- _What you will do_
Reproduce the whole listing exactly and let no picture into the copy.

------ Dataset extract

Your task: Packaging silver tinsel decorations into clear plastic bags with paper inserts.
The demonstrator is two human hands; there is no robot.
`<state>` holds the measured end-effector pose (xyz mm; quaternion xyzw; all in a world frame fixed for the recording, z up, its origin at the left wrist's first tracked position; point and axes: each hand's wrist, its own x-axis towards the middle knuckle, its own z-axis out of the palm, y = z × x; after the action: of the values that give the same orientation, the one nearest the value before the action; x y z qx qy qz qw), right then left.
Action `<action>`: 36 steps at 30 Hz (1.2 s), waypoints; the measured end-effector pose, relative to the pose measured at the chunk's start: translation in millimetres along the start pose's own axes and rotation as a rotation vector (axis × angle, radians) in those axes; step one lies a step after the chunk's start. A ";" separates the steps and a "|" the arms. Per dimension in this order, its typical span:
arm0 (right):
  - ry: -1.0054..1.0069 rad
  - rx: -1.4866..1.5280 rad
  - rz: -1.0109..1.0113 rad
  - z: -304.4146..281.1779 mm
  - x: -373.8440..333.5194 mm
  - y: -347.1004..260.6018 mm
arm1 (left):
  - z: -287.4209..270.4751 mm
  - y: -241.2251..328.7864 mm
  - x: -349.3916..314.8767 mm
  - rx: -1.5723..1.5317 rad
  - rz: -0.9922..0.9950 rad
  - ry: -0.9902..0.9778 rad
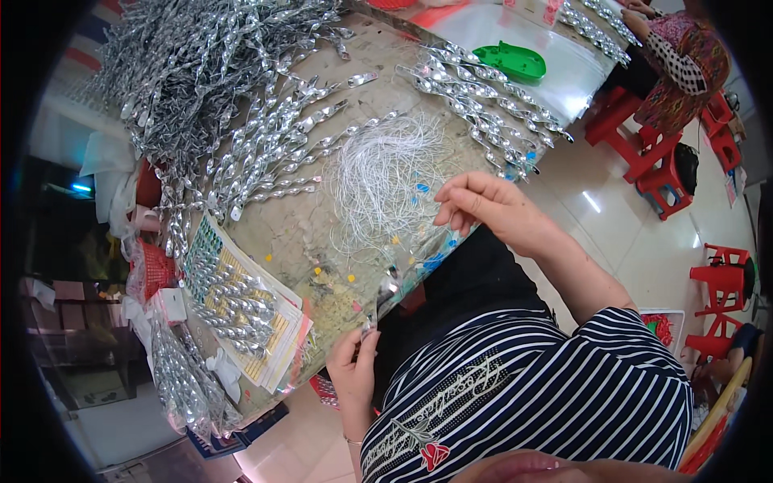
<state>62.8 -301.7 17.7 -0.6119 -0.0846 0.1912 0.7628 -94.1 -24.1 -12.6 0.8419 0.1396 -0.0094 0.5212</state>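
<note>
My left hand (354, 362) is closed on the end of a twisted silver strip (389, 283), which points up over the table's near edge. Above the table edge to the right, my right hand (487, 208) has its fingers curled and thumb against them. Whether a thin thread is between those fingers is too fine to see. A loose tangle of silvery threads (386, 173) lies on the worn table (306, 274) just left of my right hand. Several shiny twisted strips (274, 153) lie beyond it on the left, and another spread of strips (491, 101) sits at the right.
A large heap of twisted strips (201, 64) covers the far left. Bundled strips (241, 310) rest on printed papers (278, 354) at the near left; bagged ones (189, 386) hang beside. A green tray (511, 62) stands far right. Red stools (632, 133) and another person (684, 64) are beyond.
</note>
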 end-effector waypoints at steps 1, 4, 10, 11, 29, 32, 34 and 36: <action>-0.004 0.020 0.018 1.4 -2.0 4.2 | 3.6 7.5 4.6 0.002 0.000 0.000; -0.095 -0.019 0.071 12.1 -11.2 19.6 | 15.3 24.6 21.0 -0.298 -0.027 0.004; -0.318 -0.051 0.145 41.8 -20.9 43.2 | 37.0 68.5 61.6 -0.663 0.065 -0.016; -0.370 -0.109 0.091 44.1 -18.9 39.4 | 41.3 73.7 67.9 -0.777 0.114 -0.051; 0.255 -0.647 -0.274 -42.0 -18.6 20.6 | 152.7 116.1 150.3 -0.935 0.037 -0.361; 0.465 -0.883 -0.365 -76.4 -18.9 16.3 | 164.3 116.0 168.5 -0.890 -0.041 -0.385; 0.557 -0.966 -0.351 -88.1 -15.9 11.4 | 174.4 118.4 179.7 -0.849 -0.108 -0.401; 0.549 -1.043 -0.354 -93.1 -12.7 8.1 | 187.3 121.5 190.5 -0.850 -0.143 -0.379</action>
<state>83.5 -389.2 -10.8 -0.9081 -0.0680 -0.1694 0.3768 143.0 -196.8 -22.6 0.5257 0.0910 -0.1409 0.8340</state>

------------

- _Exercise output_
Your task: Packaging silver tinsel decorations into clear plastic bags with paper inserts.
The demonstrator is two human hands; there is no robot.
`<state>` holds the measured end-effector pose (xyz mm; quaternion xyzw; all in a world frame fixed for the recording, z up, its origin at the left wrist's first tracked position; point and axes: each hand's wrist, its own x-axis towards the middle knuckle, its own z-axis out of the palm, y = z × x; after the action: of the values that give the same orientation, the one nearest the value before the action; x y z qx qy qz qw), right then left.
Action `<action>`: 36 steps at 30 Hz (1.2 s), waypoints; the measured end-effector pose, relative to the pose measured at the chunk's start: translation in millimetres along the start pose's own axes and rotation as a rotation vector (axis × angle, radians) in those axes; step one lies a step after the chunk's start. A ";" separates the steps and a "|" the arms. Per dimension in this order, its typical span:
arm0 (right):
  - ry: -1.0054..1.0069 rad
  - rx: -1.4866..1.5280 rad
  - rz: -1.0109..1.0113 rad
  - z: -304.4146..281.1779 mm
  - x: -373.8440..333.5194 mm
  - y: -347.1004..260.6018 mm
arm1 (left):
  - z: -287.4209..270.4751 mm
  - y: -241.2251..328.7864 mm
  - x: -349.3916..314.8767 mm
  - rx: -1.5723..1.5317 rad
  - rz: -0.9922..0.9950 rad
  - ry: -0.9902..0.9778 rad
<state>62.8 -301.7 17.7 -0.6119 -0.0846 0.1912 0.7628 -94.1 -24.1 -12.6 0.8419 0.1396 -0.0094 0.5212</state>
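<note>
My left hand (354, 362) is closed on the end of a twisted silver strip (389, 283), which points up over the table's near edge. Above the table edge to the right, my right hand (487, 208) has its fingers curled and thumb against them. Whether a thin thread is between those fingers is too fine to see. A loose tangle of silvery threads (386, 173) lies on the worn table (306, 274) just left of my right hand. Several shiny twisted strips (274, 153) lie beyond it on the left, and another spread of strips (491, 101) sits at the right.
A large heap of twisted strips (201, 64) covers the far left. Bundled strips (241, 310) rest on printed papers (278, 354) at the near left; bagged ones (189, 386) hang beside. A green tray (511, 62) stands far right. Red stools (632, 133) and another person (684, 64) are beyond.
</note>
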 end-effector waypoints at steps 1, 4, 10, 11, 29, 32, 34 and 36: <action>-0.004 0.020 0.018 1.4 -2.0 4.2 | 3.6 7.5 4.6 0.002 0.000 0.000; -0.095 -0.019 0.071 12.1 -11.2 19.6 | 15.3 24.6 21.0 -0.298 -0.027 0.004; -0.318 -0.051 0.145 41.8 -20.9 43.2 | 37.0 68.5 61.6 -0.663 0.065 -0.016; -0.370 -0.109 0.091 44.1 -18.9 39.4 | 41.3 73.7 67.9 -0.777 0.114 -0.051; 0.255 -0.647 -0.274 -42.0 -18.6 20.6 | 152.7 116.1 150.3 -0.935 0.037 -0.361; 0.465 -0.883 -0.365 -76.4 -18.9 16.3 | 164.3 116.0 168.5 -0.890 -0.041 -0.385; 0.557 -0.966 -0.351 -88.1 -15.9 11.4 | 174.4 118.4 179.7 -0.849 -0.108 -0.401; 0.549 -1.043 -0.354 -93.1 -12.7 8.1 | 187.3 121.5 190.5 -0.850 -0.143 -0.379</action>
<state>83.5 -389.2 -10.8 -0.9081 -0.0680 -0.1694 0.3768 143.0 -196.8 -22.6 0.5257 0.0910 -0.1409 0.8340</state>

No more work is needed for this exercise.